**Assignment**.
What follows are records. Restate all of them word for word.

===== Data supplied =====

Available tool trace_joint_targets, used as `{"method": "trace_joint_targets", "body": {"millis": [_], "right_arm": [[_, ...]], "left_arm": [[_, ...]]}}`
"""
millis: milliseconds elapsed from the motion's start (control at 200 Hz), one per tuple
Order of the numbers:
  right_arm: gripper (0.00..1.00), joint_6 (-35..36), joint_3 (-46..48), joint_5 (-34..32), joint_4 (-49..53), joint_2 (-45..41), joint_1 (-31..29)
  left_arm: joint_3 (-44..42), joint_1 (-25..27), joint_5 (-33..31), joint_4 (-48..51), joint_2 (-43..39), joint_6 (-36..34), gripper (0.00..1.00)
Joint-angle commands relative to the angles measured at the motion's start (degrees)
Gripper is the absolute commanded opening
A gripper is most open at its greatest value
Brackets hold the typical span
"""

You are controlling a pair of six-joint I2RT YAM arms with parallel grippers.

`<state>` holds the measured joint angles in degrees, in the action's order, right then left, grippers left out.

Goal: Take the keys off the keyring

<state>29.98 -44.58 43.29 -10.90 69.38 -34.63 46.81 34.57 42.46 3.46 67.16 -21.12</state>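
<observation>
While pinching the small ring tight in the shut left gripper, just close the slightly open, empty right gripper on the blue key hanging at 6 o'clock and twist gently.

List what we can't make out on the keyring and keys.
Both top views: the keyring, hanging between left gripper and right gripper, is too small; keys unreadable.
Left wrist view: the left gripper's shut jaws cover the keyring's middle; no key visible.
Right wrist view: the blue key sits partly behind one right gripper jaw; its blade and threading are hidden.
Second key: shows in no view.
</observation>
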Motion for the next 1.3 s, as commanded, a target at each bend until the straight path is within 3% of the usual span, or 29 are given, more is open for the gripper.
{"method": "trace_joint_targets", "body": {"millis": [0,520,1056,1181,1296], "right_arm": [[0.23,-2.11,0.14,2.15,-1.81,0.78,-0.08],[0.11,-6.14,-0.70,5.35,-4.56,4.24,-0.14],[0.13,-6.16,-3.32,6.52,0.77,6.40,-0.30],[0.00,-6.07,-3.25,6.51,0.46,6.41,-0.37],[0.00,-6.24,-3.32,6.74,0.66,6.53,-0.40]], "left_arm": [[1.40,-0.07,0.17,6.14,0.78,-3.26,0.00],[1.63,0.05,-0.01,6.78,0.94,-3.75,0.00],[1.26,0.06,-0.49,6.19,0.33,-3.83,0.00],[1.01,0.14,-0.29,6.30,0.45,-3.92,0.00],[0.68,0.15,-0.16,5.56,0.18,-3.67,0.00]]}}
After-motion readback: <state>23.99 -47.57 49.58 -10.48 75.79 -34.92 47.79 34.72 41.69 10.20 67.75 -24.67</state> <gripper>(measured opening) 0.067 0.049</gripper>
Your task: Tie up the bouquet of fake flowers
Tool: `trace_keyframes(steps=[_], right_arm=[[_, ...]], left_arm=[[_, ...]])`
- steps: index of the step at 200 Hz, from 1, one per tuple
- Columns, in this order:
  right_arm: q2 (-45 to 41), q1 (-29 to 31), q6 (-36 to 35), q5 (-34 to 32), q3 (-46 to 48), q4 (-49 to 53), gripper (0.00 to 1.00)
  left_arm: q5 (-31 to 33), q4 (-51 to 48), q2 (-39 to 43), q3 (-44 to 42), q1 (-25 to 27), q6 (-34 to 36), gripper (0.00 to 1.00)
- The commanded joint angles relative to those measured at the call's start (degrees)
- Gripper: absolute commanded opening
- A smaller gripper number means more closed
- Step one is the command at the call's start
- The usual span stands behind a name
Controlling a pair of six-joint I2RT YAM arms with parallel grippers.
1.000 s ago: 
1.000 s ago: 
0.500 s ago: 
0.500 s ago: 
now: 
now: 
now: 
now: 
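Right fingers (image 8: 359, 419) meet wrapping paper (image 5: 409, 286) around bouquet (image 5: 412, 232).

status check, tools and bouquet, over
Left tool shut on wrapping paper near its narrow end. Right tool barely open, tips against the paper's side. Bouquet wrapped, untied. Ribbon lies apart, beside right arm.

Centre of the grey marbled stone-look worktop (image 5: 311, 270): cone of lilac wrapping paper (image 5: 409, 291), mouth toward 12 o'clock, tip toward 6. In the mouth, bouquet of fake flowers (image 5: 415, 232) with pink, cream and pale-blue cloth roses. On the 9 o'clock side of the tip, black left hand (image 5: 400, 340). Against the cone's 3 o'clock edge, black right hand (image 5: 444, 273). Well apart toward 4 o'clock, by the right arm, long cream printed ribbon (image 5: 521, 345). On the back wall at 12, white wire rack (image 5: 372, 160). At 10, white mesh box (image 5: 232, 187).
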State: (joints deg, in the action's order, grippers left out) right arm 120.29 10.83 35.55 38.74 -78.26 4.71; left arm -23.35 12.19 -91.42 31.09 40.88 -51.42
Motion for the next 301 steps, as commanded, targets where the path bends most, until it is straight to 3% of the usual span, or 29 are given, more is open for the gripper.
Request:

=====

**Answer to this task**.
Available tool trace_joint_targets, used as `{"method": "trace_joint_targets", "body": {"millis": [_], "right_arm": [[_, ...]], "left_arm": [[_, ...]]}}`
"""
millis: milliseconds elapsed from the motion's start (control at 200 Hz), one per tuple
Order of the numbers:
  right_arm: gripper (0.00..1.00), joint_6 (-35..36), joint_3 (-46..48), joint_5 (-34..32), joint_4 (-49..53), joint_2 (-45..41), joint_1 (-31..29)
  left_arm: joint_3 (-44..42), joint_1 (-25..27), joint_5 (-33..31), joint_4 (-48..51), joint_2 (-43..39), joint_6 (-36..34), gripper (0.00..1.00)
Joint-angle commands relative to the angles measured at the motion's start (degrees)
Gripper is the absolute commanded opening
A gripper is most open at its greatest value
Brackets hold the typical span
"""

You are controlling a pair of six-joint I2RT YAM arms with parallel grippers.

`<state>` holds the measured joint angles in degrees, in the action's order, right then left, grippers left out.

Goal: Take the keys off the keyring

<state>29.98 -44.58 43.29 -10.90 69.38 -34.63 46.81 34.57 42.46 3.46 67.16 -21.12</state>
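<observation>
While pinching the small ring tight in the shut left gripper, just close the slightly open, empty right gripper on the blue key hanging at 6 o'clock and twist gently.

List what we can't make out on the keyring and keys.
Both top views: the keyring, hanging between left gripper and right gripper, is too small; keys unreadable.
Left wrist view: the left gripper's shut jaws cover the keyring's middle; no key visible.
Right wrist view: the blue key sits partly behind one right gripper jaw; its blade and threading are hidden.
Second key: shows in no view.
</observation>
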Motion for the next 1.3 s, as commanded, a target at each bend until the straight path is within 3% of the usual span, or 29 are given, more is open for the gripper.
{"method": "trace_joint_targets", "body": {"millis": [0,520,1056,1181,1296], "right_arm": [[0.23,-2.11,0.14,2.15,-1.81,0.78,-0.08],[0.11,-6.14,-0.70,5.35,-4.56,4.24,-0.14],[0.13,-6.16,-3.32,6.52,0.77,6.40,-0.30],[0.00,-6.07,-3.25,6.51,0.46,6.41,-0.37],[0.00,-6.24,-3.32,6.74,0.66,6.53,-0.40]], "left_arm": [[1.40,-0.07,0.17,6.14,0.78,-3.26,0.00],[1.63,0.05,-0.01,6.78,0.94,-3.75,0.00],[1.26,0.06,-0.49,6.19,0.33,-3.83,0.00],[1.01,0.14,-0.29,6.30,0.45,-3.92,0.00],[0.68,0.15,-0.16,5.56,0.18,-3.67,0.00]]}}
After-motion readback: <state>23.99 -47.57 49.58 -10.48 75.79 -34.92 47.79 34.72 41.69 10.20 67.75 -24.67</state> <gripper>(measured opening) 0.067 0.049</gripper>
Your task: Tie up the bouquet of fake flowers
Tool: `trace_keyframes(steps=[_], right_arm=[[_, ...]], left_arm=[[_, ...]])`
- steps: index of the step at 200 Hz, from 1, one per tuple
- Columns, in this order:
  right_arm: q2 (-45 to 41), q1 (-29 to 31), q6 (-36 to 35), q5 (-34 to 32), q3 (-46 to 48), q4 (-49 to 53), gripper (0.00 to 1.00)
  left_arm: q5 (-31 to 33), q4 (-51 to 48), q2 (-39 to 43), q3 (-44 to 42), q1 (-25 to 27), q6 (-34 to 36), gripper (0.00 to 1.00)
- The commanded joint angles relative to those measured at the call's start (degrees)
- Gripper: absolute commanded opening
- A smaller gripper number means more closed
- Step one is the command at the call's start
- The usual span stands behind a name
Controlling a pair of six-joint I2RT YAM arms with parallel grippers.
1.000 s ago: 
1.000 s ago: 
0.500 s ago: 
0.500 s ago: 
now: 
now: 
now: 
now: 
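Right fingers (image 8: 359, 419) meet wrapping paper (image 5: 409, 286) around bouquet (image 5: 412, 232).

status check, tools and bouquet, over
Left tool shut on wrapping paper near its narrow end. Right tool barely open, tips against the paper's side. Bouquet wrapped, untied. Ribbon lies apart, beside right arm.

Centre of the grey marbled stone-look worktop (image 5: 311, 270): cone of lilac wrapping paper (image 5: 409, 291), mouth toward 12 o'clock, tip toward 6. In the mouth, bouquet of fake flowers (image 5: 415, 232) with pink, cream and pale-blue cloth roses. On the 9 o'clock side of the tip, black left hand (image 5: 400, 340). Against the cone's 3 o'clock edge, black right hand (image 5: 444, 273). Well apart toward 4 o'clock, by the right arm, long cream printed ribbon (image 5: 521, 345). On the back wall at 12, white wire rack (image 5: 372, 160). At 10, white mesh box (image 5: 232, 187).
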State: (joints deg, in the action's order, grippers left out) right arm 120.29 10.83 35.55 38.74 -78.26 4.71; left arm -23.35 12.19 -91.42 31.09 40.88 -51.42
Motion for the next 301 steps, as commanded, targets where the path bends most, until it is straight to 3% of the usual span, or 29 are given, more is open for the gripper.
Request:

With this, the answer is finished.